A solução, portanto, não está apenas em restringir, mas em reformular a abordagem pedagógica. Em vez de tratar o celular como um inimigo, a escola precisa aprender a utilizá-lo de forma produtiva, ensinando os alunos a filtrar informações e a utilizar a tecnologia como uma aliada do conhecimento, e não como uma ferramenta de alienação.
A VERDADEIRA EDUCAÇÃO COMEÇA NA FAMÍLIA
A grande falha na atual abordagem desse problema está em depositar sobre a escola a responsabilidade total pela formação dos jovens. A instituição de ensino tem um papel fundamental no desenvolvimento acadêmico e intelectual dos estudantes, mas a base moral, os valores e os hábitos são adquiridos dentro de casa.
O que temos visto é uma geração de pais que transferiu essa missão para a escola, esperando que professores resolvam problemas que deveriam ser enfrentados no núcleo familiar.
Crianças e adolescentes precisam de limites, e esses limites não podem ser impostos apenas pelo ambiente escolar.

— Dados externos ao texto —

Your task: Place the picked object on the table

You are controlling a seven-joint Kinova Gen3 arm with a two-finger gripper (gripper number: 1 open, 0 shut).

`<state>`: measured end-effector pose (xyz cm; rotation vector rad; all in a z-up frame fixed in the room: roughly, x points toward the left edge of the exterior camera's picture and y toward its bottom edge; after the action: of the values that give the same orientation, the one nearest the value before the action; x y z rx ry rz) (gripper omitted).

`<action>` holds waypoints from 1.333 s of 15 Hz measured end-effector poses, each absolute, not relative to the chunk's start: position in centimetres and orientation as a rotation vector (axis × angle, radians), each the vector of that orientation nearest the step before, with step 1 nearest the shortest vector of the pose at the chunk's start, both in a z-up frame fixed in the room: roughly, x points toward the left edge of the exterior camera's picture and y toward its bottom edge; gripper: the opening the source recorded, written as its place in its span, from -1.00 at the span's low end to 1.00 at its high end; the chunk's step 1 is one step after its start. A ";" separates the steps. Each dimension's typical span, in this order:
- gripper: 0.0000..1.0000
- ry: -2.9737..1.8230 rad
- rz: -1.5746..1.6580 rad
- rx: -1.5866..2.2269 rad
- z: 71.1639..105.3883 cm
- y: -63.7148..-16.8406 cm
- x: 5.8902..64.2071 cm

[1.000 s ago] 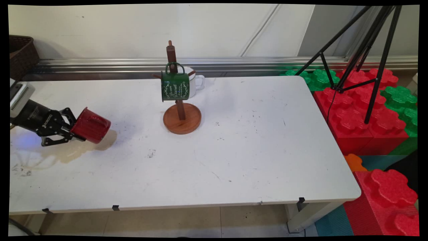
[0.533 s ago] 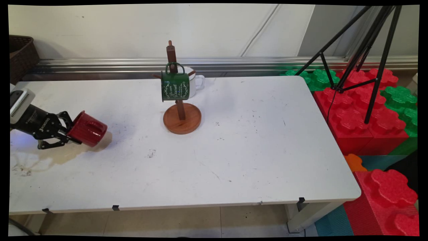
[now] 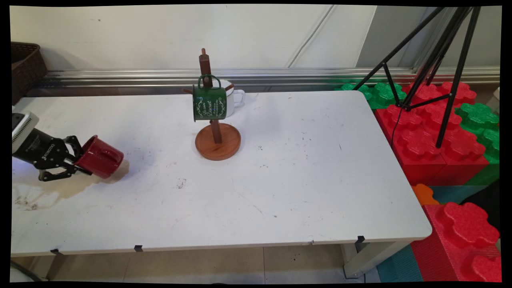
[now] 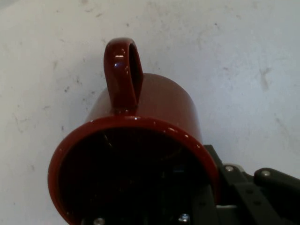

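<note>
We see the gripper [image 3: 76, 158] clamped on the rim of the red mug [image 3: 100, 156], held tilted just above the table [image 3: 280, 192] at its nine o'clock side; a rim grip looks thin, so the mug could swivel or slip; the stand [image 3: 217, 140] sits well apart.

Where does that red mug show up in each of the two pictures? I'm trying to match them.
Main view: the red mug is at the far left, tipped on its side in the gripper, low over the white table.
Hand view: the red mug fills the lower middle, its open mouth toward the camera, its handle pointing up.
Shared landmark: the scuffed white table, seen behind the mug in both.
</note>
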<state>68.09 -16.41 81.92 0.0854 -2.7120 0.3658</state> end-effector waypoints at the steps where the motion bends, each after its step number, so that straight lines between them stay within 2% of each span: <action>1: -1.00 -2.718 0.366 0.078 82.0 -16.3 68.1; 12: -1.00 -2.774 0.363 0.005 82.5 -15.3 68.3; 13: 1.00 -2.775 0.363 0.001 82.5 -15.3 68.3; 20: 1.00 -2.775 0.368 -0.019 82.7 -15.5 67.9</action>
<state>67.93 -15.45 82.72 -0.0191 -2.7750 0.3682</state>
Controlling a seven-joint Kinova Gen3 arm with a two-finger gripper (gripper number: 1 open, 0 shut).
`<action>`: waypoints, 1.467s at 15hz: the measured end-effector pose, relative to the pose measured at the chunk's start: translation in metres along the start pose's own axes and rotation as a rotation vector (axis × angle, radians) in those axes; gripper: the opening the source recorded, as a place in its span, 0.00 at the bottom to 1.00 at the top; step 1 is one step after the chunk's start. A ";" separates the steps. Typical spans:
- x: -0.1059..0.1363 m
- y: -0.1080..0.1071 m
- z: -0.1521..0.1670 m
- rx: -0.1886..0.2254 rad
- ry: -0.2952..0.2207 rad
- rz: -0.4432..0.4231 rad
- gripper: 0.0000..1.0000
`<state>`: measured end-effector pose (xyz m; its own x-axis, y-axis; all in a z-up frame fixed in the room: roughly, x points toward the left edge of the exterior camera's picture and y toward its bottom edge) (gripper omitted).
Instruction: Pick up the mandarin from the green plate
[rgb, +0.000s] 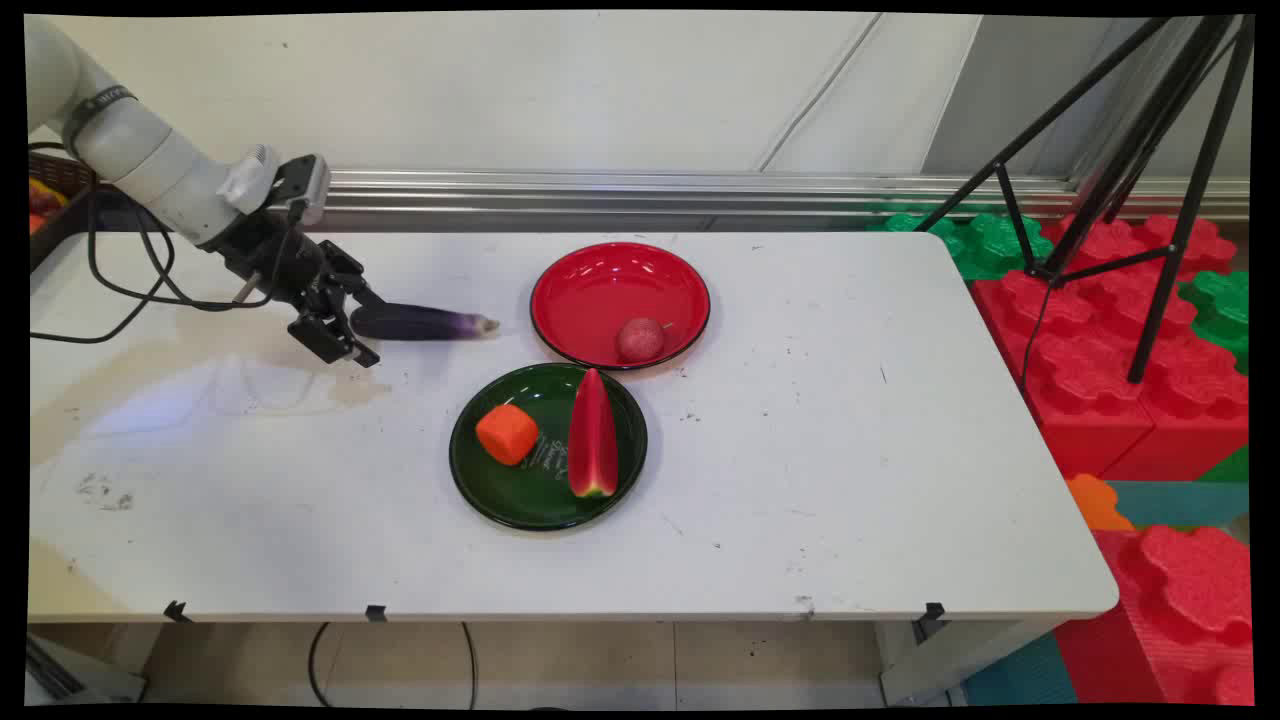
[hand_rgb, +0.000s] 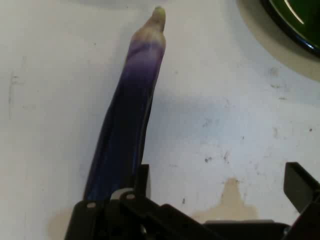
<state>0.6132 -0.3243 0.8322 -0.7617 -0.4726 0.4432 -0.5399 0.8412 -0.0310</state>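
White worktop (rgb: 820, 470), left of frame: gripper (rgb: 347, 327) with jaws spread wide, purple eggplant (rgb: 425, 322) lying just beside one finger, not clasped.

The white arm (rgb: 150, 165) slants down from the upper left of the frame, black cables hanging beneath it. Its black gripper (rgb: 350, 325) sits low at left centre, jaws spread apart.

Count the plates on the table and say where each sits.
2. The red plate sits toward the table's far side, holding a reddish round fruit. The green plate lies just nearer the camera, touching it or nearly so. None seems hidden.
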 end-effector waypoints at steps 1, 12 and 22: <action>0.000 0.001 -0.003 0.000 0.005 -0.001 1.00; 0.021 0.030 -0.047 -0.042 0.093 0.006 1.00; 0.054 0.074 -0.036 -0.106 0.129 0.079 1.00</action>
<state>0.5444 -0.2780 0.8861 -0.7446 -0.3718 0.5544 -0.4342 0.9006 0.0209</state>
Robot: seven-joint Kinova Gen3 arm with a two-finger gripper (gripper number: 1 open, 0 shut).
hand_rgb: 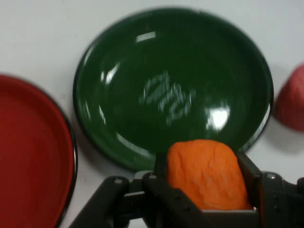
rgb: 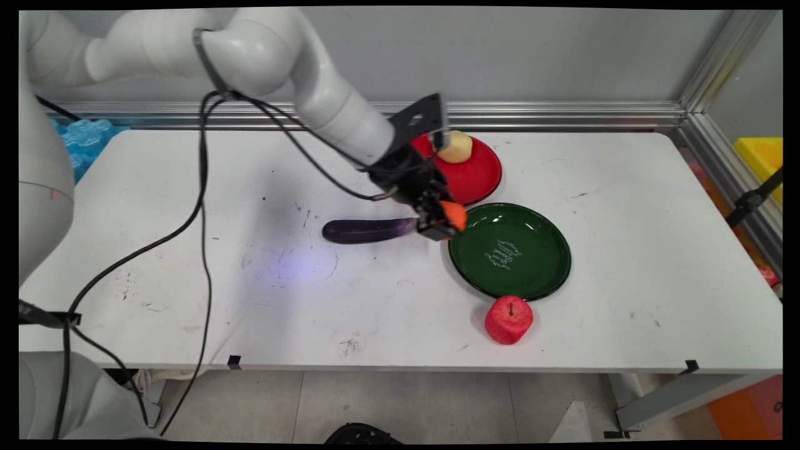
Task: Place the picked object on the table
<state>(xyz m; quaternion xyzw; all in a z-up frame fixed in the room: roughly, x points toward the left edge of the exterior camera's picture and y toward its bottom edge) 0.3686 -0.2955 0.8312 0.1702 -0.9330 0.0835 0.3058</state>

A tecnologia não é a vilã da história – o verdadeiro problema é a falta de orientação e de equilíbrio em seu uso.
A INQUIETANTE FALTA DE PERSPECTIVA
O que mais assusta em todo esse cenário não é apenas o impacto imediato da proibição dos celulares nas escolas, mas a ausência de uma solução de longo prazo.
Estamos formando uma sociedade cada vez mais dependente da tecnologia, ao mesmo tempo em que falhamos em ensinar o uso consciente dessas ferramentas.
REFÉNS DE ESTÍMULOS SUPERFICIAIS
O desafio não está apenas em impedir o uso indiscriminado do celular, mas em garantir que as novas gerações desenvolvam pensamento crítico, capacidade de reflexão e discernimento para não se tornarem reféns de uma era dominada por estímulos superficiais.
Se o ensino está atrasado um século e a tecnologia avança em uma velocidade 500 anos à frente, estamos condenados a ser uma sociedade permanentemente defasada?
IDIOTIZAÇÃO COLETIVA
A resposta não está apenas nas escolas ou nos professores, mas na família, na consciência de que educar não é apenas delegar, mas participar ativamente.
Se não encontrarmos um antídoto para essa crescente “idiotização coletiva”, estaremos cada vez mais à mercê de um futuro onde a inteligência artificial pense por nós, enquanto seguimos anestesiados pelas telas.
O que será de uma humanidade que abandona o pensamento para seguir apenas o fluxo da conveniência? Essa é a pergunta que devemos nos fazer – e responder antes que seja tarde demais.